Bran Mak Morn's mindset was very unusual for his time and location, because he favored an alliance of the 'native' British populations, including the Picts, Bretons, and Celts, against the Romans, in a setting when each of these tribes fostered an intense hatred and mistrust for all the others. Robert E. Howard also mentions that some warriors among the Picts could assume the forms of wolves, in the manner of werewolves, on their own free will. These Picts were a 'race' with whom Howard felt the most affinity, and for this reason they were one of his favourite subjects, despite being almost wholly fictitious and deviating from historical fact.
 
Interesting issue.
I've read REH' "Worms of the Earth", "king of the Night" and other Dark Ages/Viking/Celtic/Pictish stories by REH.
It is clear that the picts depicted in those stories are quite different from those of the Hyborian Age, which were their predecessors (at least in the fictionl Hawardesque chronology).

However, as a matter of fact, the picts of those stories are not meaningful for our discussion. In fact, it remains that REH's Picts of the Hyborian Age are clearly meant to appear like Native Americans and explicitely recall Native American elements.

The coastline Picts in "Black Stranger" clearly recall Caribbean Indios from old pirate stories, because that was the genre REH was imitating.
The forest Picts in "Beyond the Black River" clearly recall Hurons & Mohicans from colonial stories, because REH was imitating the feeling of early colonial America.

It must be also reminded that we are not dealing with historical accuracy (something which REH was not able to follow) but we are dealing with fake historical evolutions which REH created in order to let his stories work the way he liked.
 
Regardless of the "proof" of the American Indian influence on the Picts during the Hyborian Age, I am definitely not the only one who prefers the influence of the ancient Britian Picts rather than those from America.

I just finished reading one of the Dark Horse Conan comics where the mighty barbarian fought some Picts, and those guys defintely do not remind me of American Indians.

The same goes for the Picts in the Age of Conan MMO. Those Picts look more like the pictures above than your standard American Indian.
 
I think you are free to do what you like!

Sometimes REH himself was not consistent with what he wrote before...
It's true he firstly set his world with "the Hyborian Age" essay and he then wrote stories...
...but REH was not Tolkien. He was not a maniac creating a very fixed and highly detailed world.
REH' Hyborian Age is continuosly shaped according to the kind of story he wanted to write.
Pastiche authors did even worse....

...so I think nobody should complain if you prefer to have Dark Ages Picts.
It's just not the REH' original vision of Hyborian Age Picts in the original stories...but who cares as long as you have fun?
 
Regardless of the "proof" of the American Indian influence on the Picts during the Hyborian Age, I am definitely not the only one who prefers the influence of the ancient Britian Picts rather than those from America.
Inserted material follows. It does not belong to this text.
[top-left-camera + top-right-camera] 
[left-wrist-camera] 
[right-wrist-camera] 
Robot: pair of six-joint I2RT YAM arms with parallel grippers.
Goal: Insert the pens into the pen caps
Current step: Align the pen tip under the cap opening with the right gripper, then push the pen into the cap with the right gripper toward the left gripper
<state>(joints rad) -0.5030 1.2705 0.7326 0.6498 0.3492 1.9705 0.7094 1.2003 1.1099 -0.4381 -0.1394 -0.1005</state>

What exactly are you trying to say? That you prefer to pitch Hyborian Age Picts as the historical ones? Then why the quotes around "proof"? Or are you saying that because you don't want the Picts to be like Amerindians, Howard can't have meant them to be?
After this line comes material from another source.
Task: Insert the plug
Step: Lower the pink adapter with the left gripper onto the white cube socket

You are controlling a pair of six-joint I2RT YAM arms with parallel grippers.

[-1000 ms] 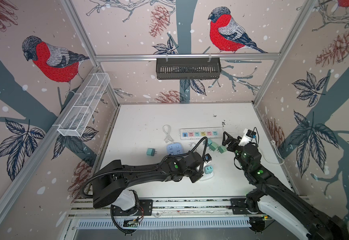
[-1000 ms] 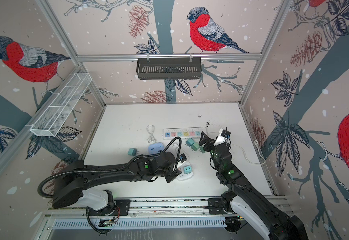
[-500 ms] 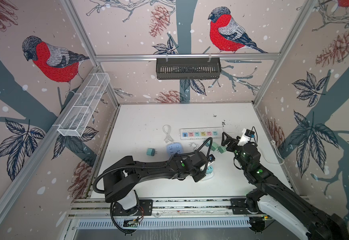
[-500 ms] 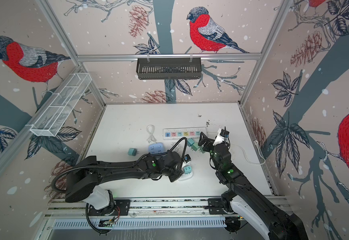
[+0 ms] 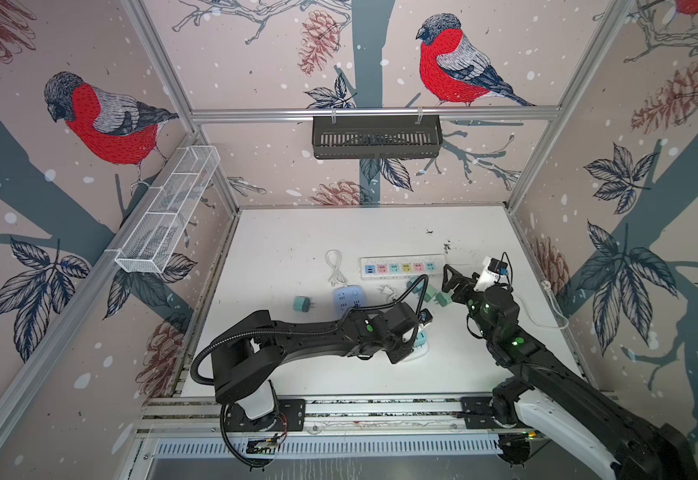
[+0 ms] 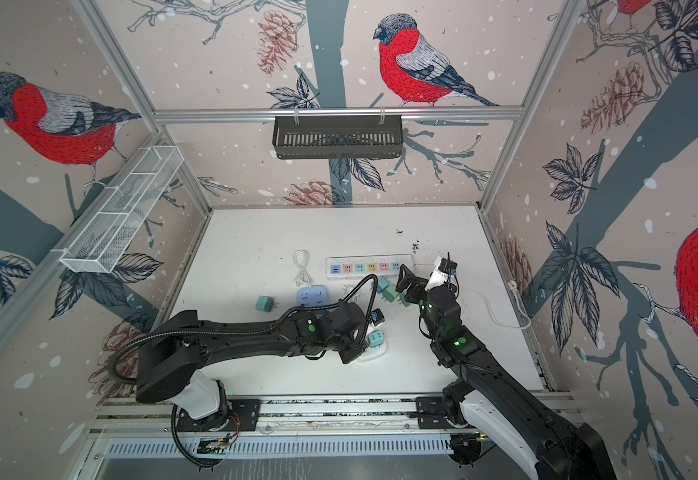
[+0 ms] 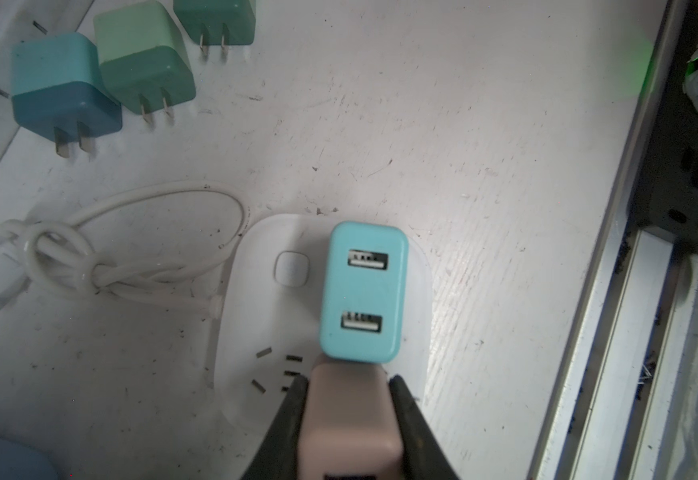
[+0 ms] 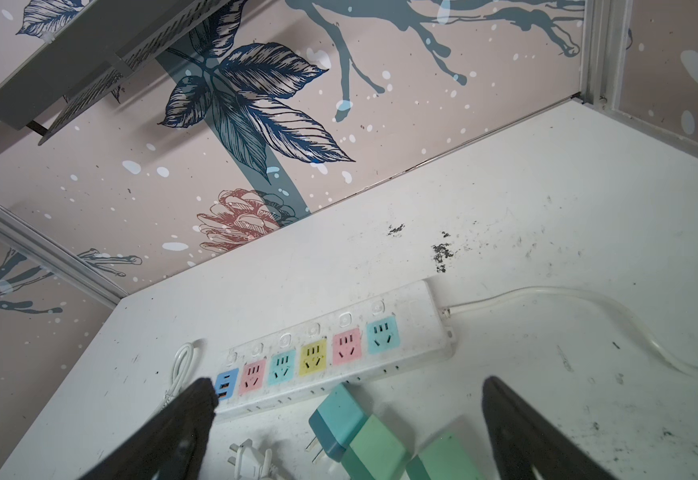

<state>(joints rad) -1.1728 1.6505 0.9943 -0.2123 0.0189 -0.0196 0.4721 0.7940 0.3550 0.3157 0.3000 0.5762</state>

REH based his Picts on the Amerindians. That doesn't force you to do the same, your games are your own.
 
kintire said:
What exactly are you trying to say? That you prefer to pitch Hyborian Age Picts as the historical ones? Then why the quotes around "proof"? Or are you saying that because you don't want the Picts to be like Amerindians, Howard can't have meant them to be?
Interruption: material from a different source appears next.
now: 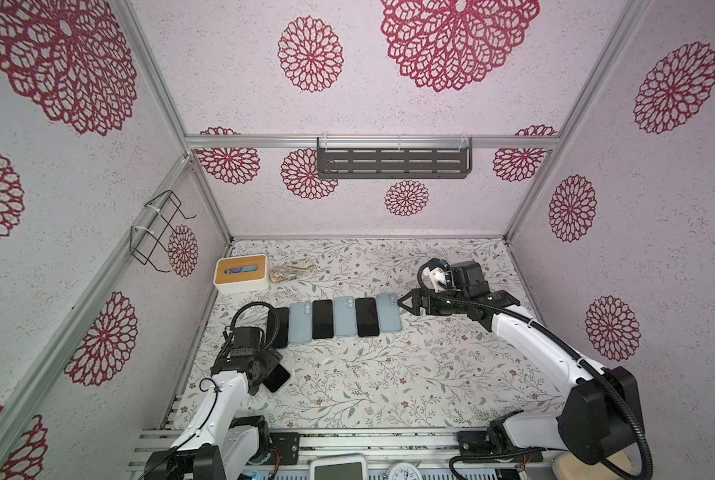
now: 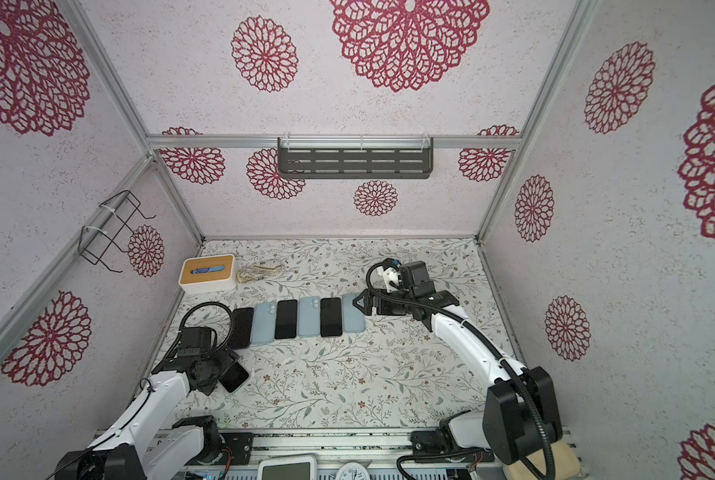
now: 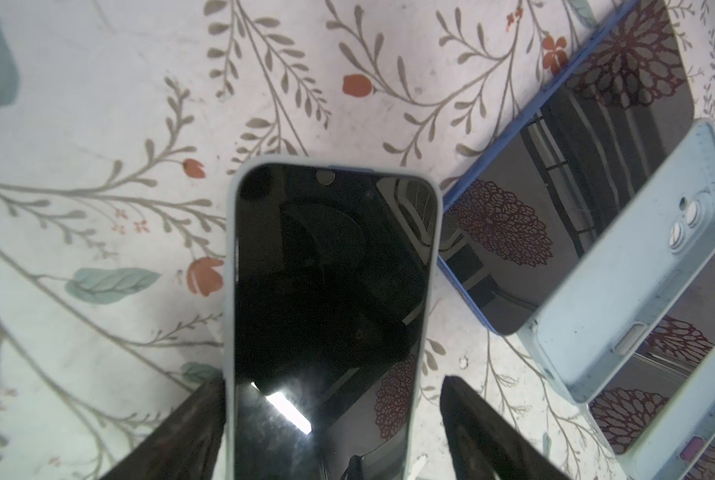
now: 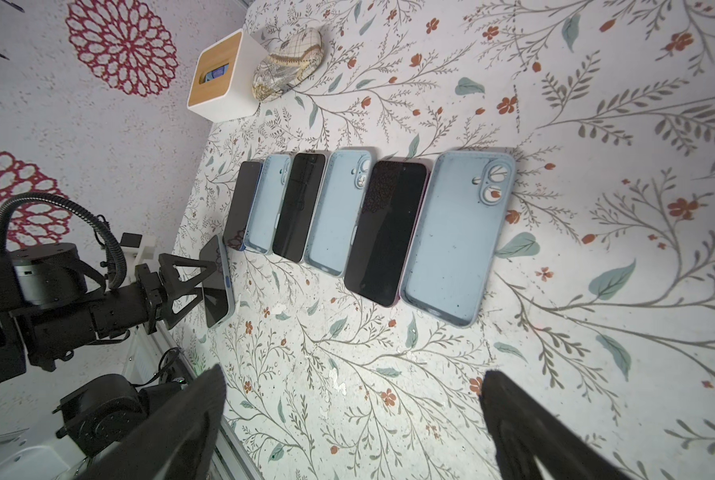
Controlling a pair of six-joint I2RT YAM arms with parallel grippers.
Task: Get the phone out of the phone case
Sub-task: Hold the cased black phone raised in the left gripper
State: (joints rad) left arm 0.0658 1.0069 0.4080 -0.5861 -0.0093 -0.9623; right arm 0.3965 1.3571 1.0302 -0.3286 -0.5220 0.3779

I'm saying that the evidence is strong that Howard meant to write a story about the American Frontier, set during the Hyborian Age, with the Picts taking the place of the indians. But, just because that may be true doesn't mean that the Picts should mimick or even look like American Indians. I can see that others have taken a similiar approach as mine, as evidenced in the depiction of the Picts in different Conan media.